### Instructions to follow
List each line of the data that holds the string "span".

▶

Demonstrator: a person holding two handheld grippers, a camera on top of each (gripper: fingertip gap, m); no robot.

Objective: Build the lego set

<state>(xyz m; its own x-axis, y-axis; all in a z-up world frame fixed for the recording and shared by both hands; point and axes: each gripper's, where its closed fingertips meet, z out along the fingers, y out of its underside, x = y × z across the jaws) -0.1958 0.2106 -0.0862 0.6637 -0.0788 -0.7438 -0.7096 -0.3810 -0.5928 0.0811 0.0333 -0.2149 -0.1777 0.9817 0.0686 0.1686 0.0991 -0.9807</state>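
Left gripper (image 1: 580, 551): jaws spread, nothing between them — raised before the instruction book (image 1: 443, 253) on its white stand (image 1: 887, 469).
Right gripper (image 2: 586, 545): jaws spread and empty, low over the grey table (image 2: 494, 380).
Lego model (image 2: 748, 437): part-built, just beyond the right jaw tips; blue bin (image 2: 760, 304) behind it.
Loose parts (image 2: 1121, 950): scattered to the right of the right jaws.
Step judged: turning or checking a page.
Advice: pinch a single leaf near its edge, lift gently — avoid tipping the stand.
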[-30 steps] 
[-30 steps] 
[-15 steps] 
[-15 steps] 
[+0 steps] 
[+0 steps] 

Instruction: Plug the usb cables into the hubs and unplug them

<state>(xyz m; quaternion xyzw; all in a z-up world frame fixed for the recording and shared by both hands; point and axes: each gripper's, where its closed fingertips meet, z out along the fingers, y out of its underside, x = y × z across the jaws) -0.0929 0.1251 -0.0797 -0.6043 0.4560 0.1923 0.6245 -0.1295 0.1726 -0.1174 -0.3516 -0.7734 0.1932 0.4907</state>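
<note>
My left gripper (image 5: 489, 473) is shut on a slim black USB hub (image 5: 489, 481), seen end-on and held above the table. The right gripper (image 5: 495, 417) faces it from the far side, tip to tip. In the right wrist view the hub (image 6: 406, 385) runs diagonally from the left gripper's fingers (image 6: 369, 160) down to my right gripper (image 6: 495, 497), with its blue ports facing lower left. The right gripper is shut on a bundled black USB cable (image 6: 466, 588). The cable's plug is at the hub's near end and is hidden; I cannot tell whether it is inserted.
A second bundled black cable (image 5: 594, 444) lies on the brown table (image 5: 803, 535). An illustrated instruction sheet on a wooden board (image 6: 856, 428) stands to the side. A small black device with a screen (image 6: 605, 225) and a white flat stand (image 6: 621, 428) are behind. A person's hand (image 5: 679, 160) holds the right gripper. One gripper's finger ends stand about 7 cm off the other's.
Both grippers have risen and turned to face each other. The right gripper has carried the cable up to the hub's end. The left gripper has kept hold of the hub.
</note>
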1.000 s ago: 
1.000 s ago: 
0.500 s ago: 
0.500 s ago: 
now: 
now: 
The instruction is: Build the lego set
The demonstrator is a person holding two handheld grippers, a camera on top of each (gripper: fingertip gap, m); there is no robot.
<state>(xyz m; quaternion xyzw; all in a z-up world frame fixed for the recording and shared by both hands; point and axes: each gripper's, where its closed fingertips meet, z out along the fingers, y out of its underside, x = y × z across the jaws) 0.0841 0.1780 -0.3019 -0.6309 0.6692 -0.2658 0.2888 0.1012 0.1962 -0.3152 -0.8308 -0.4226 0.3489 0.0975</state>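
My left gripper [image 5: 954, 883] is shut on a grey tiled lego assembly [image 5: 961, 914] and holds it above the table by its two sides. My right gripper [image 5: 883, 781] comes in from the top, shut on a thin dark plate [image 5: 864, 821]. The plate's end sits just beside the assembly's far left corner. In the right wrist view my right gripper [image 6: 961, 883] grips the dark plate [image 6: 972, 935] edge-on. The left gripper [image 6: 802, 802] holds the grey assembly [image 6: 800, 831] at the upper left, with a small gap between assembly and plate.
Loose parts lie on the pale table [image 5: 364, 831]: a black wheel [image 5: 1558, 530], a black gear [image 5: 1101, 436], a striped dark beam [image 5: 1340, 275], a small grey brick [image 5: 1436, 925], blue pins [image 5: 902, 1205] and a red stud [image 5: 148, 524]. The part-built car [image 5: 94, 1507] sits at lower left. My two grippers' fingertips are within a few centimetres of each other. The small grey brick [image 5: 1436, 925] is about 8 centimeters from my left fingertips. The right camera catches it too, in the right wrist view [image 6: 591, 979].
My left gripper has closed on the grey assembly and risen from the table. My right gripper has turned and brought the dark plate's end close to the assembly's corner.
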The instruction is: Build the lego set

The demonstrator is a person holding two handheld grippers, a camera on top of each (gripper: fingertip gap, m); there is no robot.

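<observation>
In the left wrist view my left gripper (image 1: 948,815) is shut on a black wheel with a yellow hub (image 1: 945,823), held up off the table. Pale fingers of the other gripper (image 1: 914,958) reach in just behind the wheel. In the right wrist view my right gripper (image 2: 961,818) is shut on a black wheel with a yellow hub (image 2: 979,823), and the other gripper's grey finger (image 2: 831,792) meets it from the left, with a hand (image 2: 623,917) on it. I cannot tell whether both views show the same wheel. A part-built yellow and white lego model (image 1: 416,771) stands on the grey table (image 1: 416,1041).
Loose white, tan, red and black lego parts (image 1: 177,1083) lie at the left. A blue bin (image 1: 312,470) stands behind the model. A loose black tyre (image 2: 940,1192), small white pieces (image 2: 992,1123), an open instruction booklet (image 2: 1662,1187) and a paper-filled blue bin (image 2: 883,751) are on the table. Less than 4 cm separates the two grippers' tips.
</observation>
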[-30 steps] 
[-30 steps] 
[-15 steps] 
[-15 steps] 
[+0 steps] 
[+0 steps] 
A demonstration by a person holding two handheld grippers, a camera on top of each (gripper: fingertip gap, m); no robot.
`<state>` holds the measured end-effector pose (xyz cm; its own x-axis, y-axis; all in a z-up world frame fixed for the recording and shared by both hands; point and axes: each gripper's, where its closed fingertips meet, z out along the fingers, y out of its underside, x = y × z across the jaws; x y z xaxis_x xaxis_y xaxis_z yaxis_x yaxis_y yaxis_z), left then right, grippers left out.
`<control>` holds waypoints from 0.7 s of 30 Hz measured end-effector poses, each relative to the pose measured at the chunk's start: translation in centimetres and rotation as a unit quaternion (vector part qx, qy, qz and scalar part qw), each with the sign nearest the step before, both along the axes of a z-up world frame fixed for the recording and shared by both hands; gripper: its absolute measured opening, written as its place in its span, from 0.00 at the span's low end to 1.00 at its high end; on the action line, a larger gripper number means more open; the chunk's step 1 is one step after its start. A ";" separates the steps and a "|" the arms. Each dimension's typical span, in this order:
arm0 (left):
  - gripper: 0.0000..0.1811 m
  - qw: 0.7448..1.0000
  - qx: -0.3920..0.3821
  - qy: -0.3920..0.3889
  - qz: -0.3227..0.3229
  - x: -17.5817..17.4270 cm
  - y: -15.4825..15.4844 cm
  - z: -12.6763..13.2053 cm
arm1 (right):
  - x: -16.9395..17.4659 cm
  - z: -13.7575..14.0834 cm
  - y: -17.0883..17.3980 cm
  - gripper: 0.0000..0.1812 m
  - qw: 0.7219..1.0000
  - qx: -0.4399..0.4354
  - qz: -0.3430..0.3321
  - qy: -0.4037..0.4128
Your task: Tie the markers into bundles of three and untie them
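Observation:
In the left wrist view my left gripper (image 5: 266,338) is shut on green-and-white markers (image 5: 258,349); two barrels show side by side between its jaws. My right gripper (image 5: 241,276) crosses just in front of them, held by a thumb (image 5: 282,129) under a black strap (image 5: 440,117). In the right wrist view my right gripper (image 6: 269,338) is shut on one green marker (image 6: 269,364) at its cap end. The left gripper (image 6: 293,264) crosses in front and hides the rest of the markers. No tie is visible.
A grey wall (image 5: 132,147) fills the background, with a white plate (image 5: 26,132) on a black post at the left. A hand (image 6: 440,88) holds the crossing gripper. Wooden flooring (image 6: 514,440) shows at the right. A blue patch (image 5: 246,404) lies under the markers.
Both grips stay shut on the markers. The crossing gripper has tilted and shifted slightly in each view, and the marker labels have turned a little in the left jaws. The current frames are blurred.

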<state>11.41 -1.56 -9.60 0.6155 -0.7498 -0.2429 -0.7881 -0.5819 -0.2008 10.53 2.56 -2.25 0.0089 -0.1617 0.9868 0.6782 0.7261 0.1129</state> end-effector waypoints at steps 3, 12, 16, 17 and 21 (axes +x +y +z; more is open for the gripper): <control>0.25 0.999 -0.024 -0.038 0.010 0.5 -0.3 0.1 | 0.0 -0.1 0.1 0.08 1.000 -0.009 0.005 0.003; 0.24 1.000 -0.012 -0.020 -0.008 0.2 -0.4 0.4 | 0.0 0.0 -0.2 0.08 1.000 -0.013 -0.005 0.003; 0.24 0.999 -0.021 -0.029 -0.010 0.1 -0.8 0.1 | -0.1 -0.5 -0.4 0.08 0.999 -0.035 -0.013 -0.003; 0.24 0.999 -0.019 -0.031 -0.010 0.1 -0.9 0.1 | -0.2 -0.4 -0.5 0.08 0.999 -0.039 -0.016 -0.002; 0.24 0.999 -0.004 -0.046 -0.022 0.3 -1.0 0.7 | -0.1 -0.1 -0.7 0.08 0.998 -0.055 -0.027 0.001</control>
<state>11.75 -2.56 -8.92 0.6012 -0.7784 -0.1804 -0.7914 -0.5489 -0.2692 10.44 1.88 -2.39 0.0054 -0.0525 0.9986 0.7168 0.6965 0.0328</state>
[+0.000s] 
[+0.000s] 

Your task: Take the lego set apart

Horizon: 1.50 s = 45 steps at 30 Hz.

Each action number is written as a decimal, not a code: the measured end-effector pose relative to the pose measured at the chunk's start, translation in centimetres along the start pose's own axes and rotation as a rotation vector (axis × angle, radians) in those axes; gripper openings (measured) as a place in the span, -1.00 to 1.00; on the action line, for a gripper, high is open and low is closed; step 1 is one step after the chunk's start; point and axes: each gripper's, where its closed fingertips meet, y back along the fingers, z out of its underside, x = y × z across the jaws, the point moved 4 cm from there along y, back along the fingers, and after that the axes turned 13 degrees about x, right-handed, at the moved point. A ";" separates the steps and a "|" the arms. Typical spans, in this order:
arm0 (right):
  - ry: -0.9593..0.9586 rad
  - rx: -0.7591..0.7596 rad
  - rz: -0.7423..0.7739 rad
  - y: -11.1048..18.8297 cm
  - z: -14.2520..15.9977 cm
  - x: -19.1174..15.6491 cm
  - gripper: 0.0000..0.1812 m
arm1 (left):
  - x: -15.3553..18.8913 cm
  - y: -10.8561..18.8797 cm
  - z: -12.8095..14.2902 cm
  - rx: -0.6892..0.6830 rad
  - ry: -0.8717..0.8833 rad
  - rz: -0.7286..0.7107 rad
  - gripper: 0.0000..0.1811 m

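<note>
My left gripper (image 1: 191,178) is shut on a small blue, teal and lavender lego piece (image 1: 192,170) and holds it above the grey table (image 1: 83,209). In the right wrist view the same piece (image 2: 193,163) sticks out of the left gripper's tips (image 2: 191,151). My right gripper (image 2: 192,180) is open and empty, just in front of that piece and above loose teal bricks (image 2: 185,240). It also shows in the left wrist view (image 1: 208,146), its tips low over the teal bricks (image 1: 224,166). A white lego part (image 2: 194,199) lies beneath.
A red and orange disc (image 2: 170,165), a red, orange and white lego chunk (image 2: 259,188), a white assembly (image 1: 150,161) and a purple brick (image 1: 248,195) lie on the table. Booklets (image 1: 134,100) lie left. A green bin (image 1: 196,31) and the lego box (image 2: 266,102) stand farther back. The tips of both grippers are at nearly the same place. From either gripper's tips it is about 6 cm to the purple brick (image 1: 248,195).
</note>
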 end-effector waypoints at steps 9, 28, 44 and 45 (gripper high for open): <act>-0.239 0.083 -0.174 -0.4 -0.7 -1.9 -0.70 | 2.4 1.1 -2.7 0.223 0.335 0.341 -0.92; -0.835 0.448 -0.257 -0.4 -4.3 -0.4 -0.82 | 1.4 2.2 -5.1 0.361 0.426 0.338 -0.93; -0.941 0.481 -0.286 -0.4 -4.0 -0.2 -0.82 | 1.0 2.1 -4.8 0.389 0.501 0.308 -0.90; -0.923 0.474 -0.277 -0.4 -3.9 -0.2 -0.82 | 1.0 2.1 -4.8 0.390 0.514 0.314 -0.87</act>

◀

### The completed task
`<control>` holds waypoints from 0.7 s of 30 Hz measured end-effector poses, each relative to the pose measured at the chunk's start: translation in centimetres and rotation as a unit quaternion (vector part qx, qy, qz and scalar part qw), each with the sign nearest the step before, both along the axes of a z-up world frame fixed for the recording and shared by both hands; gripper: its absolute measured opening, written as its place in its span, from 0.00 at the span's low end to 1.00 at its high end; on the action line, a larger gripper number means more open; the chunk's step 1 is one step after its start. A ";" separates the steps and a "|" the arms. Each dimension's typical span, in this order:
Each action number is written as a decimal, not a code: the measured end-effector pose relative to the pose measured at the chunk's start, translation in centimetres along the start pose's own axes and rotation as a rotation vector (axis × angle, radians) in those axes; gripper openings (measured) as a place in the span, -1.00 to 1.00; on the action line, for a gripper, high is open and low is closed; step 1 is one step after the chunk's start; point and axes: each gripper's, where its closed fingertips meet, y back along the fingers, z out of its underside, x = y × z across the jaws, the point moved 4 cm from there along y, back along the fingers, and after that the axes turned 13 degrees about x, right-handed, at the moved point. A ";" separates the steps and a "|" the arms. Typical spans, in this order:

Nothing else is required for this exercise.